══ Data

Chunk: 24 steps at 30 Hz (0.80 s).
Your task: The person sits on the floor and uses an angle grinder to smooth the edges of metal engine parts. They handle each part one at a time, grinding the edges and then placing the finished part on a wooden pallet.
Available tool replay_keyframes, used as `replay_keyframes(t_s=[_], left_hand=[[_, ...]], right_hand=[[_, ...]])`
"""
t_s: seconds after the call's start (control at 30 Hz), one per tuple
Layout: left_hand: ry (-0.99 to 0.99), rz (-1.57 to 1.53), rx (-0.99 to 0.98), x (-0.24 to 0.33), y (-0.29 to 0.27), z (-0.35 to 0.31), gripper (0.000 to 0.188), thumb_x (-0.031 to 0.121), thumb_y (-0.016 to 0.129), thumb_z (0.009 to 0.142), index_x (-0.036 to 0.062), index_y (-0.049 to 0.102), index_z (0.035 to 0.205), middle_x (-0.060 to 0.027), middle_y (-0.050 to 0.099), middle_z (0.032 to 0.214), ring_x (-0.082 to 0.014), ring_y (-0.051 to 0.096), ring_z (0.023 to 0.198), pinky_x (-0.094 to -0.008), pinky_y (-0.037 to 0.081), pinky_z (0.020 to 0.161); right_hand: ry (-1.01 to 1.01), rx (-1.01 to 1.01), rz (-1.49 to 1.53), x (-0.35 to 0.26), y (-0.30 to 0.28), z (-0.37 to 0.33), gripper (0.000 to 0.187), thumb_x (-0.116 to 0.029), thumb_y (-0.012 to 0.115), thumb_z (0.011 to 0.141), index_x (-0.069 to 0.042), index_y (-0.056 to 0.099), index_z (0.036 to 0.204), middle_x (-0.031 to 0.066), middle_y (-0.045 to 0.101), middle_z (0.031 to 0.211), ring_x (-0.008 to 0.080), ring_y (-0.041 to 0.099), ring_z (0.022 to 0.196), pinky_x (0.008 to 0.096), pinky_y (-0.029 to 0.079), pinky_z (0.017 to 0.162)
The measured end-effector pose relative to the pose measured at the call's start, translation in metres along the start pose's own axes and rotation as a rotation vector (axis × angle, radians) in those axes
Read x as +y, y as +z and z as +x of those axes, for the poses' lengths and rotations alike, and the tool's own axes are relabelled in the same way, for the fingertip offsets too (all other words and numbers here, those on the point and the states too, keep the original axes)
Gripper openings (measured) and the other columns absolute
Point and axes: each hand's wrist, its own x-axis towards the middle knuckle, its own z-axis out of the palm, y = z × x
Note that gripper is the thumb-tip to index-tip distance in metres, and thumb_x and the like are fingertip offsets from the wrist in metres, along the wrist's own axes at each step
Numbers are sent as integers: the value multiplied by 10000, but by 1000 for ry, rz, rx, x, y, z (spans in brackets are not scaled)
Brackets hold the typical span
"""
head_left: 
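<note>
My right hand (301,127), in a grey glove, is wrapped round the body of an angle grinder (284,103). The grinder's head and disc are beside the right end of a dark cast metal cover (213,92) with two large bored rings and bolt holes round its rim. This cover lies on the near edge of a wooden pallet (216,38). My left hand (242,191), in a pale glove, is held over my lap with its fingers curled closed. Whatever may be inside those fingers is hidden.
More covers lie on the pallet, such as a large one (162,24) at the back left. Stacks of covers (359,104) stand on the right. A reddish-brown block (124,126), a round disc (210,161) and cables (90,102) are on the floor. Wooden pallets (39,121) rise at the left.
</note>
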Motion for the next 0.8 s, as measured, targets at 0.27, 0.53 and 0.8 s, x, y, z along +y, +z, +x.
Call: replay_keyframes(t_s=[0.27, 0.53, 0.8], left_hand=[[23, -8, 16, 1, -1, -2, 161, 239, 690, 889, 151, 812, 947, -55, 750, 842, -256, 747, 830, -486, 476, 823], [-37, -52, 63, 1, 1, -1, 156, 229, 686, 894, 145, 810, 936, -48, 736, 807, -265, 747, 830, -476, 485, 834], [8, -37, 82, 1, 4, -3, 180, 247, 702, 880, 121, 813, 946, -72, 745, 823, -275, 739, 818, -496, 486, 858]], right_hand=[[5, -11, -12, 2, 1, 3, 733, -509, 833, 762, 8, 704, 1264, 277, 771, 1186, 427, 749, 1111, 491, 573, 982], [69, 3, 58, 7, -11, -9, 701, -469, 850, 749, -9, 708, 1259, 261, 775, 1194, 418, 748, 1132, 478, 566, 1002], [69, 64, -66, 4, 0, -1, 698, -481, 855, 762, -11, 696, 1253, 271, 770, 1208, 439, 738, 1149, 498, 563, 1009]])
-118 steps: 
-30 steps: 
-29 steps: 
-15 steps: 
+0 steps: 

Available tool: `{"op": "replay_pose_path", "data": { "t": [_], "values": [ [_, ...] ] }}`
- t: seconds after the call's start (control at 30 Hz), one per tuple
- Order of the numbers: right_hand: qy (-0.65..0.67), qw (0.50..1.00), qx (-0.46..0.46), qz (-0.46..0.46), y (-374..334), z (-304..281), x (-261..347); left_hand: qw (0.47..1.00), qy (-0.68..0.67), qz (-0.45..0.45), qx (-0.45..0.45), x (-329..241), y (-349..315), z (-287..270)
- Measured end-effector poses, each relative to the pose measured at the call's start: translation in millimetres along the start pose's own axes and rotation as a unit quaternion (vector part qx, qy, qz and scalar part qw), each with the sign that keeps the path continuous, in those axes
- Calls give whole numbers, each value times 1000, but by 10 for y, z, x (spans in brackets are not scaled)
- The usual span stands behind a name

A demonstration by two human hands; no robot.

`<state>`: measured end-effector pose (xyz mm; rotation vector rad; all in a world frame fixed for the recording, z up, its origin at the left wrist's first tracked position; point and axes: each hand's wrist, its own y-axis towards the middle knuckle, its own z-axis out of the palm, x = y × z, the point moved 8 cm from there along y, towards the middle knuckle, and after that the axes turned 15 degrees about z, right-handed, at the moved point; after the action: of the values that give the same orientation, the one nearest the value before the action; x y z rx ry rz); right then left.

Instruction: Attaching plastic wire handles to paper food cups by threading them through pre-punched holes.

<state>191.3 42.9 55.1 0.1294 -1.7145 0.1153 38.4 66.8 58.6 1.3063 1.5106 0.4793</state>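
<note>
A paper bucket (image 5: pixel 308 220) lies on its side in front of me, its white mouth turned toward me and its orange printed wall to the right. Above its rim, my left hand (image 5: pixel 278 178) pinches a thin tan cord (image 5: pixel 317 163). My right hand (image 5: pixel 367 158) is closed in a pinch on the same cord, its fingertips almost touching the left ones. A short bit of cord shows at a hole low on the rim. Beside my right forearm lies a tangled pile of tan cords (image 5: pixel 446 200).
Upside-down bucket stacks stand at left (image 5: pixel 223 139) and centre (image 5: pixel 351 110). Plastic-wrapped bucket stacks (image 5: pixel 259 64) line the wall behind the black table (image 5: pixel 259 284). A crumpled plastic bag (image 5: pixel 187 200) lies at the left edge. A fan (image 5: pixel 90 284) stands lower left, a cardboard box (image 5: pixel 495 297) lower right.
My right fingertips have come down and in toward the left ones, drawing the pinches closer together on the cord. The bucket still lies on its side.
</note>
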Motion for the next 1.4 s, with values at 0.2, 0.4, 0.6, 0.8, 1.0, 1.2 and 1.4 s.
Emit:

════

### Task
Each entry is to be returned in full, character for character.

### Completed exercise
Chunk: 24 steps at 30 Hz (0.80 s).
Your task: The person sits on the floor and uses an angle grinder to smooth the edges of metal engine parts. They handle each part one at a time, grinding the edges and then placing the finished part on a wooden pallet.
Available tool replay_keyframes, used as `replay_keyframes(t_s=[_], left_hand=[[_, ...]], right_hand=[[_, ...]])`
"""
t_s: seconds after the call's start (control at 30 Hz), one per tuple
Layout: left_hand: ry (-0.99 to 0.99), rz (-1.57 to 1.53), rx (-0.99 to 0.98), x (-0.24 to 0.33), y (-0.29 to 0.27), z (-0.35 to 0.31), gripper (0.000 to 0.188), thumb_x (-0.031 to 0.121), thumb_y (-0.016 to 0.129), thumb_z (0.009 to 0.142), index_x (-0.036 to 0.062), index_y (-0.049 to 0.102), index_z (0.035 to 0.205), middle_x (-0.060 to 0.027), middle_y (-0.050 to 0.099), middle_z (0.032 to 0.214), ring_x (-0.082 to 0.014), ring_y (-0.051 to 0.096), ring_z (0.023 to 0.198), pinky_x (-0.094 to -0.008), pinky_y (-0.037 to 0.081), pinky_z (0.020 to 0.161); right_hand: ry (-1.01 to 1.01), rx (-1.01 to 1.01), rz (-1.49 to 1.53), x (-0.35 to 0.26), y (-0.30 to 0.28), z (-0.37 to 0.33), gripper (0.000 to 0.187), thumb_x (-0.116 to 0.029), thumb_y (-0.012 to 0.115), thumb_z (0.011 to 0.141), index_x (-0.069 to 0.042), index_y (-0.056 to 0.099), index_z (0.036 to 0.204), middle_x (-0.031 to 0.066), middle_y (-0.045 to 0.101), middle_z (0.031 to 0.211), ring_x (-0.008 to 0.080), ring_y (-0.041 to 0.099), ring_z (0.022 to 0.196), pinky_x (0.008 to 0.096), pinky_y (-0.029 to 0.079), pinky_z (0.017 to 0.162)
The measured end-effector pose relative to the pose measured at the call's start, translation in metres along the start pose's own axes and rotation as a rotation vector (axis × angle, radians) in those axes
Read x as +y, y as +z and z as +x of those axes, for the poses' lengths and rotations alike, and the tool's own axes are relabelled in the same way, for the fingertip offsets too (all other words and numbers here, those on the point and the states too, keep the original axes)
Gripper openings (measured) and the other columns absolute
Point and axes: each hand's wrist, its own x-axis towards the middle knuckle, its own z-axis out of the palm, y = z × x
Note that gripper is the thumb-tip to index-tip distance in metres, and thumb_x and the like are fingertip offsets from the wrist in metres, along the wrist's own axes at each step
Numbers are sent as integers: the value multiplied by 10000, but by 1000 for ry, rz, rx, x, y, z (spans in brackets are not scaled)
Brackets hold the typical span
"""
head_left: 
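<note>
My right hand (301,127), in a grey glove, is wrapped round the body of an angle grinder (284,103). The grinder's head and disc are beside the right end of a dark cast metal cover (213,92) with two large bored rings and bolt holes round its rim. This cover lies on the near edge of a wooden pallet (216,38). My left hand (242,191), in a pale glove, is held over my lap with its fingers curled closed. Whatever may be inside those fingers is hidden.
More covers lie on the pallet, such as a large one (162,24) at the back left. Stacks of covers (359,104) stand on the right. A reddish-brown block (124,126), a round disc (210,161) and cables (90,102) are on the floor. Wooden pallets (39,121) rise at the left.
</note>
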Motion for the next 0.8 s, as measured, targets at 0.27, 0.53 and 0.8 s, x, y, z along +y, +z, +x.
Call: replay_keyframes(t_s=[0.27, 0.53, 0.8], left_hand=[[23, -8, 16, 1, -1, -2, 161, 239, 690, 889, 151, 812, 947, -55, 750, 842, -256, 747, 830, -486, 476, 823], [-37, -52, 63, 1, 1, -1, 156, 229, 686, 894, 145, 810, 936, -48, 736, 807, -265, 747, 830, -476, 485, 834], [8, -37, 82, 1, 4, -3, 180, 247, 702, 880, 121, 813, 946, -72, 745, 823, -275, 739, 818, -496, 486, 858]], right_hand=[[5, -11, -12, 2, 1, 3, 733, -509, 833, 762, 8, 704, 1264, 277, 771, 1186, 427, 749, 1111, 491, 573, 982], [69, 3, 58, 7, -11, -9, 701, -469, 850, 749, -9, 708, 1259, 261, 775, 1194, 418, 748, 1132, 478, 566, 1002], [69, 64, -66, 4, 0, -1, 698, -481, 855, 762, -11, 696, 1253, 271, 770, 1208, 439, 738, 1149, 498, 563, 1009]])
-118 steps: 
-30 steps: 
-29 steps: 
-15 steps: 
+0 steps: 

Available tool: `{"op": "replay_pose_path", "data": { "t": [_], "values": [ [_, ...] ] }}`
- t: seconds after the call's start (control at 30 Hz), one per tuple
- Order of the numbers: right_hand: qy (-0.65..0.67), qw (0.50..1.00), qx (-0.46..0.46), qz (-0.46..0.46), y (-374..334), z (-304..281), x (-261..347); left_hand: qw (0.47..1.00), qy (-0.68..0.67), qz (-0.45..0.45), qx (-0.45..0.45), x (-329..241), y (-349..315), z (-287..270)
- Measured end-effector poses, each relative to the pose measured at the call's start: translation in millimetres along the start pose's own axes and rotation as a unit quaternion (vector part qx, qy, qz and scalar part qw), each with the sign that keeps the path continuous, in those axes
- Calls give whole numbers, each value times 1000, but by 10 for y, z, x (spans in brackets are not scaled)
- The usual span stands behind a name

A demonstration by two human hands; no robot.

`<state>`: measured end-effector pose (xyz mm; rotation vector rad; all in a world frame fixed for the recording, z up, its origin at the left wrist's first tracked position; point and axes: each hand's wrist, its own y-axis towards the middle knuckle, its own z-axis out of the palm, x = y × z, the point moved 8 cm from there along y, towards the middle knuckle, and after that the axes turned 15 degrees about z, right-handed, at the moved point; after the action: of the values that give the same orientation, the one nearest the value before the action; x y z rx ry rz); right then left.

Instruction: Attaching plastic wire handles to paper food cups by threading them through pre-punched holes.

<state>191.3 42.9 55.1 0.1294 -1.7145 0.1153 38.4 66.8 58.6 1.3063 1.5106 0.4793</state>
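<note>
A paper bucket (image 5: pixel 308 220) lies on its side in front of me, its white mouth turned toward me and its orange printed wall to the right. Above its rim, my left hand (image 5: pixel 278 178) pinches a thin tan cord (image 5: pixel 317 163). My right hand (image 5: pixel 367 158) is closed in a pinch on the same cord, its fingertips almost touching the left ones. A short bit of cord shows at a hole low on the rim. Beside my right forearm lies a tangled pile of tan cords (image 5: pixel 446 200).
Upside-down bucket stacks stand at left (image 5: pixel 223 139) and centre (image 5: pixel 351 110). Plastic-wrapped bucket stacks (image 5: pixel 259 64) line the wall behind the black table (image 5: pixel 259 284). A crumpled plastic bag (image 5: pixel 187 200) lies at the left edge. A fan (image 5: pixel 90 284) stands lower left, a cardboard box (image 5: pixel 495 297) lower right.
My right fingertips have come down and in toward the left ones, drawing the pinches closer together on the cord. The bucket still lies on its side.
</note>
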Motion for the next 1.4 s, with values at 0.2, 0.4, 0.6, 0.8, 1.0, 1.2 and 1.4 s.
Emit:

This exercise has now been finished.